*Assigned task:*
A faithful copy of the data, pictures omitted, is the required answer.

——————

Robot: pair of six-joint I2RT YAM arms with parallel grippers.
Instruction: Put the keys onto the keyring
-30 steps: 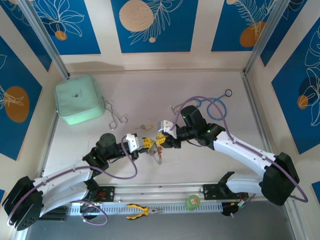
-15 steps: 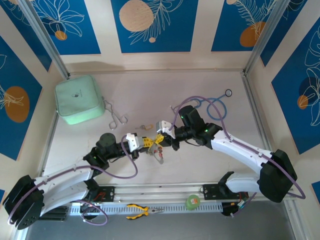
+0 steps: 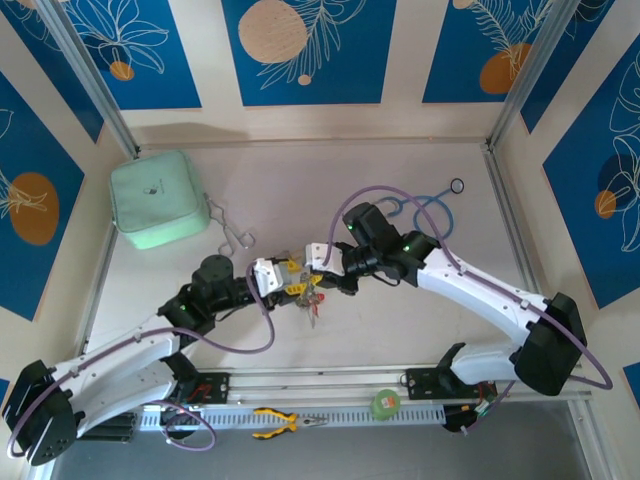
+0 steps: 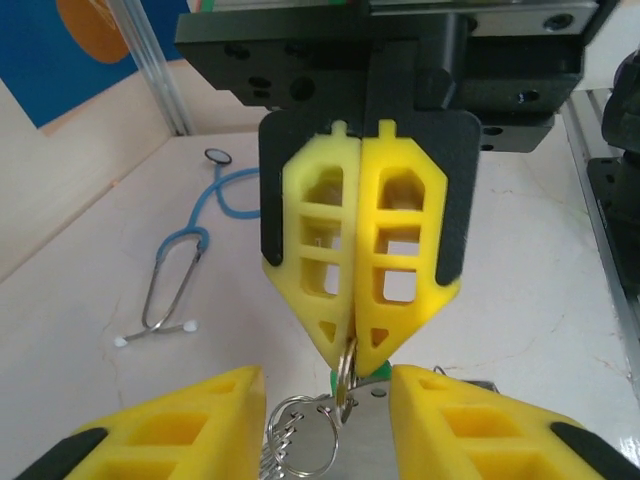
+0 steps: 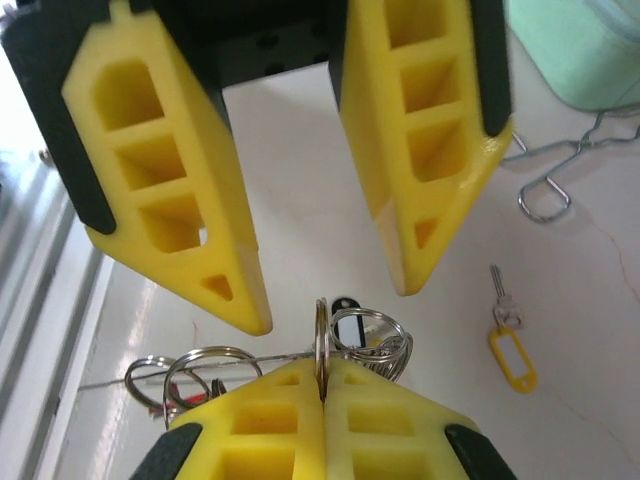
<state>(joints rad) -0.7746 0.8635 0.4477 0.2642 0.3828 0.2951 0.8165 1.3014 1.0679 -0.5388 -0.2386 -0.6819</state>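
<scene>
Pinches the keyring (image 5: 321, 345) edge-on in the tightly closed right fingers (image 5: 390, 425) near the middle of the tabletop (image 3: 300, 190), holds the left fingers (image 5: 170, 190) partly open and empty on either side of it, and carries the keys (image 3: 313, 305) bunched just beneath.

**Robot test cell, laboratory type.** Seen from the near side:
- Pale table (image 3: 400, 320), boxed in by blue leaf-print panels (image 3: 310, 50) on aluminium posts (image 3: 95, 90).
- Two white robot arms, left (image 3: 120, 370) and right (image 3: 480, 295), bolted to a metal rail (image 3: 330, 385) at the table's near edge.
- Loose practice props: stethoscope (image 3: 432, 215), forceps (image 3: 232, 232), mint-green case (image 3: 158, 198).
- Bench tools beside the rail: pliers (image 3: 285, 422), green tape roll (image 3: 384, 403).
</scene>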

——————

*Your solution:*
Robot: pair of six-joint I2RT YAM arms with parallel grippers.
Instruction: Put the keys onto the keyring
-30 steps: 
-15 steps: 
+0 steps: 
+0 steps: 
+0 steps: 
<state>(joints rad) -0.7746 0.8635 0.4477 0.2642 0.3828 0.2951 0.8165 1.3014 1.0679 -0.5388 -0.2386 -0.6819</state>
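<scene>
Pinches the keyring (image 5: 321, 345) edge-on in the tightly closed right fingers (image 5: 390, 425) near the middle of the tabletop (image 3: 300, 190), holds the left fingers (image 5: 170, 190) partly open and empty on either side of it, and carries the keys (image 3: 313, 305) bunched just beneath.

**Robot test cell, laboratory type.** Seen from the near side:
- Pale table (image 3: 400, 320), boxed in by blue leaf-print panels (image 3: 310, 50) on aluminium posts (image 3: 95, 90).
- Two white robot arms, left (image 3: 120, 370) and right (image 3: 480, 295), bolted to a metal rail (image 3: 330, 385) at the table's near edge.
- Loose practice props: stethoscope (image 3: 432, 215), forceps (image 3: 232, 232), mint-green case (image 3: 158, 198).
- Bench tools beside the rail: pliers (image 3: 285, 422), green tape roll (image 3: 384, 403).
</scene>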

The exercise calls for nothing more than this answer.